I'm really glad you've got Uclue going.  I was a regular user of Google Answers and hope to make a lot of use of your service in the future.  If you get a stable of crackerjack researchers around you, I can't help but think you'll do well.

P.S.  Is "crabcakes" working with you?...


David Sarokin 


 22 May 2007 16:14 UTCTue 22 May 2007 - 4:14 pm UTC 


I don't want to leave you hanging on this, so please let me know if there's anything more I can do for you. 

I checked the internet, as well as Lexis-Nexis legal sources, for information directly relating to Thalassemia, but there simply doesn't appear to be anything regarding blood alcohol content.

However, if the more general info on anemia seems off the mark to you, I'll be glad to keep digging.  Just let me know why the links I provided give you pause, and I'll see if there is any alternative information out there.

Thanks for your kind remarks about Uclue. We're pretty excited, too.





 23 May 2007 00:35 UTCWed 23 May 2007 - 12:35 am UTC 

Crabcakes is still around! I am out of town now, but if you have a question for me, feel free to ask on in a few days! Thanks for asking!

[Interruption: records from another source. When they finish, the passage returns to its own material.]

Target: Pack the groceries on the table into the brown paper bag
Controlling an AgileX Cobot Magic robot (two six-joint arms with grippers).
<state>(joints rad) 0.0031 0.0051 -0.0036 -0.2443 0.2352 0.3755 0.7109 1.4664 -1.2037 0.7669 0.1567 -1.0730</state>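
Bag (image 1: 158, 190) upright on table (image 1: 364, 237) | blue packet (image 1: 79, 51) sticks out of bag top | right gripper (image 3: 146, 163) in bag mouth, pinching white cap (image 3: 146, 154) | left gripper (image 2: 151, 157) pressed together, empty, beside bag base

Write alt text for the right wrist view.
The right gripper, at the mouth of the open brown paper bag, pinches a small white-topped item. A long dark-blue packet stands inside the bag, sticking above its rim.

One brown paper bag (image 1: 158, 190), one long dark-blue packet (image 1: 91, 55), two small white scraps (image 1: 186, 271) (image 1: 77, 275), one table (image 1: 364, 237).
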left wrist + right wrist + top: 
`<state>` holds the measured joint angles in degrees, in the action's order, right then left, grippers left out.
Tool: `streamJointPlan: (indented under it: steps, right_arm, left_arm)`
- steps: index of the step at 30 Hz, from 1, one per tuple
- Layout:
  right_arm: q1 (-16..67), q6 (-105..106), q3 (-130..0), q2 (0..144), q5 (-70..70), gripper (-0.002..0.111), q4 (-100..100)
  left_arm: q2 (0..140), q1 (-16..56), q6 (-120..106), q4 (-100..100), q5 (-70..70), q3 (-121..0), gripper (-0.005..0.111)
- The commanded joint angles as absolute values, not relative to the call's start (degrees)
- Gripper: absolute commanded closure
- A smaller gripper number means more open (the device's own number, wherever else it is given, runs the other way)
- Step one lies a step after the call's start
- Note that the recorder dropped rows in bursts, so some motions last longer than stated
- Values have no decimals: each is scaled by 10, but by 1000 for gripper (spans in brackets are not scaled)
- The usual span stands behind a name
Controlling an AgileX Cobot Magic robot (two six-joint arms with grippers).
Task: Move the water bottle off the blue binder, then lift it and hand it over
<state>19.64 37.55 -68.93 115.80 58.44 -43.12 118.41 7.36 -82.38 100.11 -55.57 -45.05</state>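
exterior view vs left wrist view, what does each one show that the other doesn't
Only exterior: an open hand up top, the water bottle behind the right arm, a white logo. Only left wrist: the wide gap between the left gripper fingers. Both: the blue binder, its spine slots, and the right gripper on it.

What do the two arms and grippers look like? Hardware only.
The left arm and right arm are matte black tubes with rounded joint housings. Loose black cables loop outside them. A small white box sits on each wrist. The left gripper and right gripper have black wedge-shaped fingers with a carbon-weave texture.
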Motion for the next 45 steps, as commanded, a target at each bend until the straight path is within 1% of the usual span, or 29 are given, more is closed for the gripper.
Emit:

 27 Aug 2009 00:39 UTCThu 27 Aug 2009 - 12:39 am UTC 

I am a medical layman but thought you would be interested to know of my
Asian wife who suffers from beta thalassemia and the effect on her of alcohol.
The apparent effect on her is dependent on the degree of alcohol intake, her general well-being at the time and like most people varies with the time and amount of food intake.Obviously there are other variables which one can only summise.
However, there are occasions when after drinking only ONE glass of wine, she has all but passed-out (certainly into a semi-conscious state)and has felt sickly for one or two days after.I firmly believe this is due to Thalassemia.
She has had a raft of other tests at our local private hospital to eliminate other conditions that could contribute to this alcohol intolerance.
You should be aware,however, that there are also times when 2 or 3 glasses of wine have only a "usual" effect.